* _WHAT THE TASK REQUIRES_: Please write out the entire listing below exactly, excluding its pictures.

-*-*-

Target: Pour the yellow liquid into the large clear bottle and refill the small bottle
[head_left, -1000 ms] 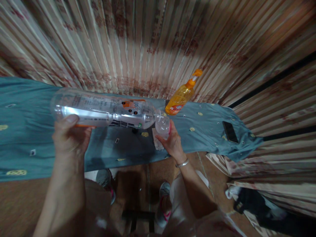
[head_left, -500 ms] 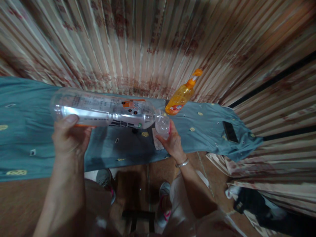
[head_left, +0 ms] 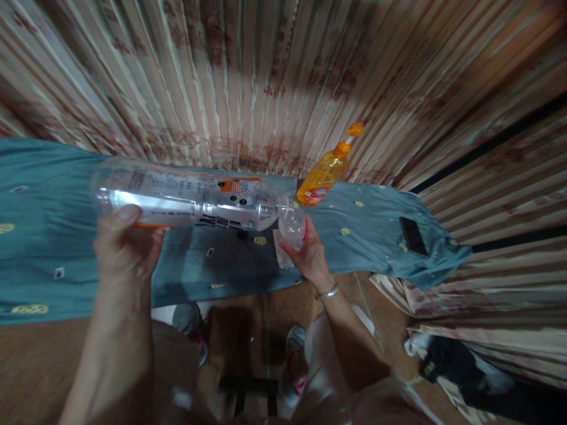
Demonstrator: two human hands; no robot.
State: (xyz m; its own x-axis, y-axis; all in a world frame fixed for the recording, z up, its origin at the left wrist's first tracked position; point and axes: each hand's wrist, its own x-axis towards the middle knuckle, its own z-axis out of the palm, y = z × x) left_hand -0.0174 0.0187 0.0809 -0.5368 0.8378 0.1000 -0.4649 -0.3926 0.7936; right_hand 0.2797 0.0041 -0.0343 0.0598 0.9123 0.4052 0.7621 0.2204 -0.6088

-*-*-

* _TASK SOLUTION_:
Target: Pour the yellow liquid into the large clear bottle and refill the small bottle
[head_left, -1000 ms] 
[head_left, -500 ms] 
[head_left, +0 ms] 
Demonstrator: two human hands; no robot.
State: (xyz m; its own x-axis, y-axis; all in a world frame fixed for the recording, z up, its origin at the left wrist's first tracked position; point and axes: each hand's wrist, its own x-axis towards the middle knuckle, its own z-axis out of the palm, y = z × x) left_hand -0.0174 0.0187 0.0809 -0.5368 0.8378 0.1000 -0.4649 -0.3926 0.7936; right_hand 0.2797 0.0041 -0.0343 0.0598 0.9123 0.4052 0.7621 0.2204 -0.6088

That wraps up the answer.